You can use an AWS CloudFormation template to start the Apache Spark history server and view the Spark web UI. These templates are samples that you should modify to meet your requirements.

To start the Spark history server and view the Spark UI using AWS CloudFormation
  1. Choose one of the Launch Stack buttons in the following table. This launches the stack on the AWS CloudFormation console.

    Region Launch
    US East (Ohio)
    US East (N. Virginia)
    US West (N. California)
    US West (Oregon)
    Africa (Cape Town)
    Asia Pacific (Hong Kong)
    Asia Pacific (Mumbai)
    Asia Pacific (Osaka)
    Asia Pacific (Seoul)
    Asia Pacific (Singapore)
    Asia Pacific (Sydney)
    Asia Pacific (Tokyo)
    Canada (Central)
    Europe (Frankfurt)
    Europe (Ireland)
    Europe (London)
    Europe (Milan)
    Europe (Paris)
    Europe (Stockholm)
    Middle East (Bahrain)
    South America (São Paulo)
  2. On the Specify template page, choose Next.

  3. On the Specify stack details page, enter the Stack name. Enter additional information under Parameters.

    1. Spark UI configuration

      Provide the following information:

      • IP address range — The IP address range that can be used to view the Spark UI. If you want to restrict access from a specific IP address range, you should use a custom value.

      • History server port — The port for the Spark UI. You can use the default value.

      • Event log directory — Choose the location where Spark event logs are stored from the AWS Glue job or development endpoints. You must use s3a:// for the event logs path scheme.

      • Spark package location — You can use the default value.

      • Keystore path — SSL/TLS keystore path for HTTPS. If you want to use a custom keystore file, you can specify the S3 path s3://path_to_your_keystore_file here. If you leave this parameter empty, a self-signed certificate based keystore is generated and used.

      • Keystore password — Enter a SSL/TLS keystore password for HTTPS.

    2. EC2 instance configuration

      Provide the following information:

      • Instance type — The type of Amazon EC2 instance that hosts the Spark history server. Because this template launches Amazon EC2 instance in your account, Amazon EC2 cost will be charged in your account separately.

      • Latest AMI ID — The AMI ID of Amazon Linux 2 for the Spark history server instance. You can use the default value.

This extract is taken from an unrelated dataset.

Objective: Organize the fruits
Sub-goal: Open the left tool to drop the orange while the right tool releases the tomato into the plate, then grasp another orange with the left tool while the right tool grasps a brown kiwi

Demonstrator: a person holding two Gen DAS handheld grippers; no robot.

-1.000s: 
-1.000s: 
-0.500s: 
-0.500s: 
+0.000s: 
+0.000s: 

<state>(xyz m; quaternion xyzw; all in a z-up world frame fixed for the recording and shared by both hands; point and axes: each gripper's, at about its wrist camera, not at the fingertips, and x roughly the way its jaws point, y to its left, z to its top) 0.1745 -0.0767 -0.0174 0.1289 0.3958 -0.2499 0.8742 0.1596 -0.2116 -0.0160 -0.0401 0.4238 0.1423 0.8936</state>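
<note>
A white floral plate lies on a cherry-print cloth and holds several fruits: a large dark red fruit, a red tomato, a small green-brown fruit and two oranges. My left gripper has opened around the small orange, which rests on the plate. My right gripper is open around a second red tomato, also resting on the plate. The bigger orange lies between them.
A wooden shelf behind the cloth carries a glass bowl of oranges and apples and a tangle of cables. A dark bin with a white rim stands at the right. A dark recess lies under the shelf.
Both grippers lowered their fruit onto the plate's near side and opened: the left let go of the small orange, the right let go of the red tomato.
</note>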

      • VPC ID — The virtual private cloud (VPC) ID for the Spark history server instance. You can use any of the VPCs available in your account Using a default VPC with a default Network ACL is not recommended. For more information, see Default VPC and Default Subnets and Creating a VPC in the Amazon VPC User Guide.

      • Subnet ID — The ID for the Spark history server instance. You can use any of the subnets in your VPC. You must be able to reach the network from your client to the subnet. If you want to access via the internet, you must use a public subnet that has the internet gateway in the route table.

    3. Choose Next.

  4. On the Configure stack options page, to use the current user credentials for determining how CloudFormation can create, modify, or delete resources in the stack, choose Next. You can also specify a role in the Permissions section to use instead of the current user permissions, and then choose Next.

  5. On the Review page, review the template.

    Select I acknowledge that AWS CloudFormation might create IAM resources, and then choose Create stack.

  6. Wait for the stack to be created.

  7. Open the Outputs tab.

    1. Copy the URL of SparkUiPublicUrl if you are using a public subnet.

    2. Copy the URL of SparkUiPrivateUrl if you are using a private subnet.

  8. Open a web browser, and paste in the URL. This lets you access the server using HTTPS on the specified port. Your browser may not recognize the server's certificate, in which case you have to override its protection and proceed anyway.

Launching the Spark history server and viewing the Spark UI using Docker

If you prefer local access (not to have an EC2 instance for the Apache Spark history server), you can also use Docker to start the Apache Spark history server and view the Spark UI locally. This Dockerfile is a sample that you should modify to meet your requirements.

Prerequisites

For information about how to install Docker on your laptop see the Docker Engine community.

To start the Spark history server and view the Spark UI locally using Docker
  1. Download files from GitHub.

    Download the Dockerfile and pom.xml from AWS Glue code samples.

  2. Determine if you want to use your user credentials or federated user credentials to access AWS.

    • To use the current user credentials for accessing AWS, get the values to use for AWS_ACCESS_KEY_ID and AWS_SECRET_ACCESS_KEY in the docker run command. For more information, see Managing access keys for IAM users in the IAM User Guide.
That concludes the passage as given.